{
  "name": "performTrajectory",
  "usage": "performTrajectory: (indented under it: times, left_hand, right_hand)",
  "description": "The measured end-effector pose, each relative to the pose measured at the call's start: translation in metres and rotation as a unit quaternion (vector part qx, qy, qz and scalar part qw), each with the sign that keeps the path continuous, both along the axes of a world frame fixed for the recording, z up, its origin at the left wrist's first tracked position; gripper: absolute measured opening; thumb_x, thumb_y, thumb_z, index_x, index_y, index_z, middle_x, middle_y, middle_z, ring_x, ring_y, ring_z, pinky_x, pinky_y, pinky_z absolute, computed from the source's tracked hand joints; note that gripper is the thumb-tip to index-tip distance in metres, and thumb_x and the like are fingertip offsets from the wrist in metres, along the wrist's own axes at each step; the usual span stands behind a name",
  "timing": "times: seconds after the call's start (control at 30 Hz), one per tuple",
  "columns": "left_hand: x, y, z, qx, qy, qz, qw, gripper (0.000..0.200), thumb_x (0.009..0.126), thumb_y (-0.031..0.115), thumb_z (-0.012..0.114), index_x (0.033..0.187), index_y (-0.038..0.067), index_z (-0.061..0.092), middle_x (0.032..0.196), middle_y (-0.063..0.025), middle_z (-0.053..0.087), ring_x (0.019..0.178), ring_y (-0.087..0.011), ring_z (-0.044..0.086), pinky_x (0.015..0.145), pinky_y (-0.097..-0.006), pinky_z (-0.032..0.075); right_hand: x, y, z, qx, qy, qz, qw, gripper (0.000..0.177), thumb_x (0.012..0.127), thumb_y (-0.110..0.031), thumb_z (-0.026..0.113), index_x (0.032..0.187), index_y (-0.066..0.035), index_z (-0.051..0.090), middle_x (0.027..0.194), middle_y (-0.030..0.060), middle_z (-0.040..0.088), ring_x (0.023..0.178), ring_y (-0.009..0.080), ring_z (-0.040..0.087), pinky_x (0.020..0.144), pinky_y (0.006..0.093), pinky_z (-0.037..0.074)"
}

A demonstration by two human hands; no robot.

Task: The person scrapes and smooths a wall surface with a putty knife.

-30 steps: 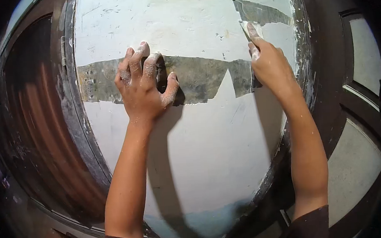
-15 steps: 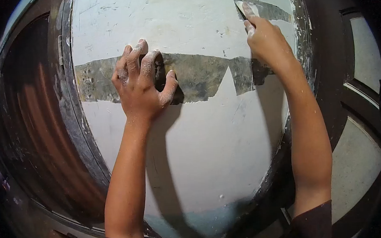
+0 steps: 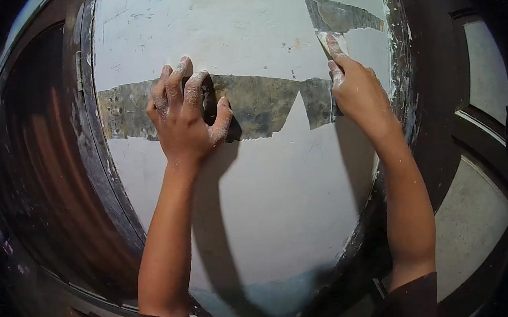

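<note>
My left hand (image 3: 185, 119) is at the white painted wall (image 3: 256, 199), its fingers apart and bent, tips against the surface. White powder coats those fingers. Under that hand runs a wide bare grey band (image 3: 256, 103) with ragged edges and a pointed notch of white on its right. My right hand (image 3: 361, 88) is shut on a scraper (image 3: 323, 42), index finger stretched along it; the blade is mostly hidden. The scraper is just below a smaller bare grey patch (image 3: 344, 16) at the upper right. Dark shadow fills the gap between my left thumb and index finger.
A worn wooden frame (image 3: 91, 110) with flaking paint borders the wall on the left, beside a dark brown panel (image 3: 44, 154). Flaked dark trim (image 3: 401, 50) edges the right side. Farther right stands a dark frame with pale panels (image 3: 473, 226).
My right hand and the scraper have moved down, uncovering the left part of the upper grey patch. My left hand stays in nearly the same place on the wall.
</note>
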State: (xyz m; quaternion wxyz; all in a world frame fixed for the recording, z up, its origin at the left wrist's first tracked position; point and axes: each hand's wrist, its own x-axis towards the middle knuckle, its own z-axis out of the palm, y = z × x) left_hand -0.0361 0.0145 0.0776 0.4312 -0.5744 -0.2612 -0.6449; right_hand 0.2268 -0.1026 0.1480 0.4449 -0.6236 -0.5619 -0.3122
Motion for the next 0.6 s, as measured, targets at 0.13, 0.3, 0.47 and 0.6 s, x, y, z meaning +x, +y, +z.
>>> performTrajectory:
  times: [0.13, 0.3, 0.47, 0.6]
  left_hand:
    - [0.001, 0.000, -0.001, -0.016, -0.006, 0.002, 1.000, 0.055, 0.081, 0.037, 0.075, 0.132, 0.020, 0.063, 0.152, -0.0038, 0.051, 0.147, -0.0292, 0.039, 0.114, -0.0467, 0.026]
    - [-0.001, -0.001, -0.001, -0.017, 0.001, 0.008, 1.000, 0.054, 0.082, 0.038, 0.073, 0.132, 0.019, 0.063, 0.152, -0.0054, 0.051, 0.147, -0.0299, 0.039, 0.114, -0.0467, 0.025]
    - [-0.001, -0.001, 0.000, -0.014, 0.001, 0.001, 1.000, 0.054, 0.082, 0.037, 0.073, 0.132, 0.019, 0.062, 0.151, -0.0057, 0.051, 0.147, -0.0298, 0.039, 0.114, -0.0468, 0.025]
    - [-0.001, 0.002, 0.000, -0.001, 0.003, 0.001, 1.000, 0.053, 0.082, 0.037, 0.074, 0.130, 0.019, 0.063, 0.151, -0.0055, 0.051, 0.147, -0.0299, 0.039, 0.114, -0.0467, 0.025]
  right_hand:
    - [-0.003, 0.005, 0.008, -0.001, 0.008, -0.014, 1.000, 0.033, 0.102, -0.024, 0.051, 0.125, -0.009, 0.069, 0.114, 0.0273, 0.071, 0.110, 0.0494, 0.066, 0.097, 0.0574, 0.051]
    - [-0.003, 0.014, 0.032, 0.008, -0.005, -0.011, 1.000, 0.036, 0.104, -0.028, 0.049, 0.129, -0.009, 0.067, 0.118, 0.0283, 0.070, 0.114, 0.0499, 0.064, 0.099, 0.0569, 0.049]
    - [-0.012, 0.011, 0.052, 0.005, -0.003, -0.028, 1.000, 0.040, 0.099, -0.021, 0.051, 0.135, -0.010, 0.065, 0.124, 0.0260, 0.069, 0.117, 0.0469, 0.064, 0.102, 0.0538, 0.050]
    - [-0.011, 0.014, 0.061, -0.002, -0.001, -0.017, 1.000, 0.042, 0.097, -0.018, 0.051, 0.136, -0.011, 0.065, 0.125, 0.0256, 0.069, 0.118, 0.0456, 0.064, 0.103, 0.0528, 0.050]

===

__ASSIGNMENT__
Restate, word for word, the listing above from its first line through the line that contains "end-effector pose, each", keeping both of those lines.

__REPLY__
{
  "name": "performTrajectory",
  "usage": "performTrajectory: (indented under it: times, left_hand, right_hand)",
  "description": "The measured end-effector pose, each relative to the pose measured at the call's start: translation in metres and rotation as a unit quaternion (vector part qx, qy, qz and scalar part qw), each with the sign that keeps the path continuous, both along the axes of a world frame fixed for the recording, z up, its origin at the left wrist's first tracked position; gripper: absolute measured opening; thumb_x, thumb_y, thumb_z, index_x, index_y, index_z, middle_x, middle_y, middle_z, ring_x, ring_y, ring_z, pinky_x, pinky_y, pinky_z absolute, computed from the source's tracked hand joints; note that gripper is the thumb-tip to index-tip distance in metres, and thumb_x and the like are fingertip offsets from the wrist in metres, along the wrist's own axes at each step; the usual span stands behind a name",

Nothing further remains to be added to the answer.